- _WHAT NEEDS TO BE DONE_:
The whole listing, except its pictures, is to be repeated exactly.

- _DATASET CONTENT_:

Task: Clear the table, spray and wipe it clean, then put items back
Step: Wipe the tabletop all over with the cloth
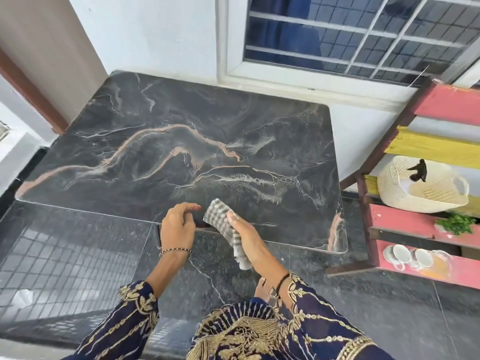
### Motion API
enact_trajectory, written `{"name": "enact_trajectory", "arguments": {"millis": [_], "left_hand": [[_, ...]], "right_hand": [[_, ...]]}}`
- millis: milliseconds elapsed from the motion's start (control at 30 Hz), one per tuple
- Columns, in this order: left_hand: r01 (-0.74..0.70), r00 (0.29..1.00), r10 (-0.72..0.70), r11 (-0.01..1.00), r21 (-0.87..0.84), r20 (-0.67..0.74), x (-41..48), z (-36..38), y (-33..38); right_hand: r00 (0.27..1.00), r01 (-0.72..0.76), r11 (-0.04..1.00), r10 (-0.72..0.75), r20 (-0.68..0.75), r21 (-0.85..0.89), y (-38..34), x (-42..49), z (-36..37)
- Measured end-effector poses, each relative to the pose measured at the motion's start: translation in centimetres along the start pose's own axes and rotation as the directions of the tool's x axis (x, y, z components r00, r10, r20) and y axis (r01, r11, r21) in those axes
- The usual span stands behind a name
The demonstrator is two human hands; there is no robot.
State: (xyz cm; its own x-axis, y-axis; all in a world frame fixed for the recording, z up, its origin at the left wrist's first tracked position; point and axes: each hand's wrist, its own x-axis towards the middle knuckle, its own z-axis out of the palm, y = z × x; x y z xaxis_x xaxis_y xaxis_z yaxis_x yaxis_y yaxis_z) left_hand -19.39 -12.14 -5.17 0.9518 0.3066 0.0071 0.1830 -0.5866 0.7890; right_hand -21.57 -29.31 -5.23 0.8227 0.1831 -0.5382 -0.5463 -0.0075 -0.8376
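A dark marble-patterned table (pixel 166 141) with pale and copper veins fills the middle of the view, its top bare. At its near edge my right hand (pixel 240 227) grips a grey-and-white checked cloth (pixel 220 219); the upper part of the cloth lies on the table and the rest hangs below my palm. My left hand (pixel 178 224) hovers just left of the cloth over the table's near edge, fingers curled and apart, holding nothing.
To the right stands a slatted rack (pixel 426 224) in pink and yellow, holding a cream woven basket (pixel 420 188), some green leaves (pixel 454 223) and white cups (pixel 410 255). A barred window (pixel 363 35) and white wall lie behind the table. The floor is dark glossy tile.
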Motion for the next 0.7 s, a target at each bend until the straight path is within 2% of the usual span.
{"name": "enact_trajectory", "arguments": {"millis": [100, 200, 400, 533, 633, 667, 700], "left_hand": [[0.024, 0.999, -0.021, 0.998, -0.06, 0.045, 0.4, 1.5, 2.0], [0.013, 0.992, 0.0, 0.995, -0.102, 0.128, 0.5, 3.8, 4.7], [-0.102, 0.936, 0.127, 0.991, -0.091, 0.328, -0.1, 10.4, 11.1], [-0.184, 0.845, 0.218, 0.976, -0.119, 0.488, -1.0, 16.2, 16.5], [-0.207, 0.769, 0.251, 0.968, -0.143, 0.588, -2.3, 21.3, 20.5], [-0.222, 0.742, 0.254, 0.966, -0.131, 0.621, -2.6, 21.5, 20.6], [-0.217, 0.71, 0.255, 0.966, -0.14, 0.656, -3.6, 26.9, 23.9]], "right_hand": [[0.992, -0.117, 0.9, 0.128, 0.002, 0.419, -1.7, -1.5, -2.6], [0.989, -0.104, 0.822, 0.146, -0.031, 0.56, -3.0, -3.1, -6.1], [0.961, 0.047, 0.733, 0.153, -0.231, 0.678, -3.8, -4.8, -14.7], [0.911, 0.17, 0.68, 0.167, -0.377, 0.713, -3.7, -5.6, -22.6], [0.851, 0.226, 0.697, 0.198, -0.486, 0.68, -3.6, -5.9, -29.4], [0.822, 0.234, 0.742, 0.194, -0.535, 0.628, -3.3, -5.8, -30.0], [0.774, 0.235, 0.789, 0.201, -0.601, 0.567, -3.0, -5.6, -36.1]]}}
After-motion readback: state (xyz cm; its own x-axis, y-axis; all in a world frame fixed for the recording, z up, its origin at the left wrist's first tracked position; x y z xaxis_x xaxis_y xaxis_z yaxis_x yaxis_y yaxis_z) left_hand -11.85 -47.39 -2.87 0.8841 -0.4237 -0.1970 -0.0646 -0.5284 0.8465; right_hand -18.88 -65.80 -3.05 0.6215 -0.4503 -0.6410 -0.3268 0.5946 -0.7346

- _RESPONSE_:
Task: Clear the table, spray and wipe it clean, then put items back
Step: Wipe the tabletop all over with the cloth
### Motion API
enact_trajectory, written `{"name": "enact_trajectory", "arguments": {"millis": [_], "left_hand": [[_, ...]], "right_hand": [[_, ...]]}}`
- millis: milliseconds elapsed from the motion's start (control at 30 Hz), one per tuple
- Columns, in this order: left_hand: r01 (-0.74..0.70), r00 (0.29..1.00), r10 (-0.72..0.70), r11 (-0.01..1.00), r21 (-0.87..0.84), r20 (-0.67..0.74), x (-41..48), z (-36..38), y (-33..38); right_hand: r00 (0.27..1.00), r01 (-0.72..0.76), r11 (-0.04..1.00), r10 (-0.72..0.75), r20 (-0.68..0.75), r21 (-0.85..0.89), y (-38..34), x (-42..49), z (-36..37)
- Measured end-effector poses, each relative to the pose measured at the motion's start: translation in centimetres along the start pose's own axes and rotation as the directions of the tool's x axis (x, y, z components r00, r10, r20) and y axis (r01, r11, r21) in those axes
- The usual span stands behind a name
The demonstrator is two human hands; there is no robot.
State: (xyz cm; its own x-axis, y-axis; all in a world frame fixed for the recording, z up, its origin at the left wrist's first tracked position; point and axes: each hand's wrist, its own x-axis towards the middle knuckle, its own z-axis out of the palm, y = z × x; x y z xaxis_x xaxis_y xaxis_z yaxis_x yaxis_y yaxis_z) left_hand -19.39 -12.14 -5.17 0.9518 0.3066 0.0071 0.1830 -0.5866 0.7890; right_hand -21.57 -29.31 -5.23 0.8227 0.1831 -0.5382 -0.5463 -0.0075 -0.8376
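A dark marble-patterned table (pixel 166 141) with pale and copper veins fills the middle of the view, its top bare. At its near edge my right hand (pixel 240 227) grips a grey-and-white checked cloth (pixel 220 219); the upper part of the cloth lies on the table and the rest hangs below my palm. My left hand (pixel 178 224) hovers just left of the cloth over the table's near edge, fingers curled and apart, holding nothing.
To the right stands a slatted rack (pixel 426 224) in pink and yellow, holding a cream woven basket (pixel 420 188), some green leaves (pixel 454 223) and white cups (pixel 410 255). A barred window (pixel 363 35) and white wall lie behind the table. The floor is dark glossy tile.
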Motion for the next 0.7 s, a target at each bend until the straight path is within 2% of the usual span.
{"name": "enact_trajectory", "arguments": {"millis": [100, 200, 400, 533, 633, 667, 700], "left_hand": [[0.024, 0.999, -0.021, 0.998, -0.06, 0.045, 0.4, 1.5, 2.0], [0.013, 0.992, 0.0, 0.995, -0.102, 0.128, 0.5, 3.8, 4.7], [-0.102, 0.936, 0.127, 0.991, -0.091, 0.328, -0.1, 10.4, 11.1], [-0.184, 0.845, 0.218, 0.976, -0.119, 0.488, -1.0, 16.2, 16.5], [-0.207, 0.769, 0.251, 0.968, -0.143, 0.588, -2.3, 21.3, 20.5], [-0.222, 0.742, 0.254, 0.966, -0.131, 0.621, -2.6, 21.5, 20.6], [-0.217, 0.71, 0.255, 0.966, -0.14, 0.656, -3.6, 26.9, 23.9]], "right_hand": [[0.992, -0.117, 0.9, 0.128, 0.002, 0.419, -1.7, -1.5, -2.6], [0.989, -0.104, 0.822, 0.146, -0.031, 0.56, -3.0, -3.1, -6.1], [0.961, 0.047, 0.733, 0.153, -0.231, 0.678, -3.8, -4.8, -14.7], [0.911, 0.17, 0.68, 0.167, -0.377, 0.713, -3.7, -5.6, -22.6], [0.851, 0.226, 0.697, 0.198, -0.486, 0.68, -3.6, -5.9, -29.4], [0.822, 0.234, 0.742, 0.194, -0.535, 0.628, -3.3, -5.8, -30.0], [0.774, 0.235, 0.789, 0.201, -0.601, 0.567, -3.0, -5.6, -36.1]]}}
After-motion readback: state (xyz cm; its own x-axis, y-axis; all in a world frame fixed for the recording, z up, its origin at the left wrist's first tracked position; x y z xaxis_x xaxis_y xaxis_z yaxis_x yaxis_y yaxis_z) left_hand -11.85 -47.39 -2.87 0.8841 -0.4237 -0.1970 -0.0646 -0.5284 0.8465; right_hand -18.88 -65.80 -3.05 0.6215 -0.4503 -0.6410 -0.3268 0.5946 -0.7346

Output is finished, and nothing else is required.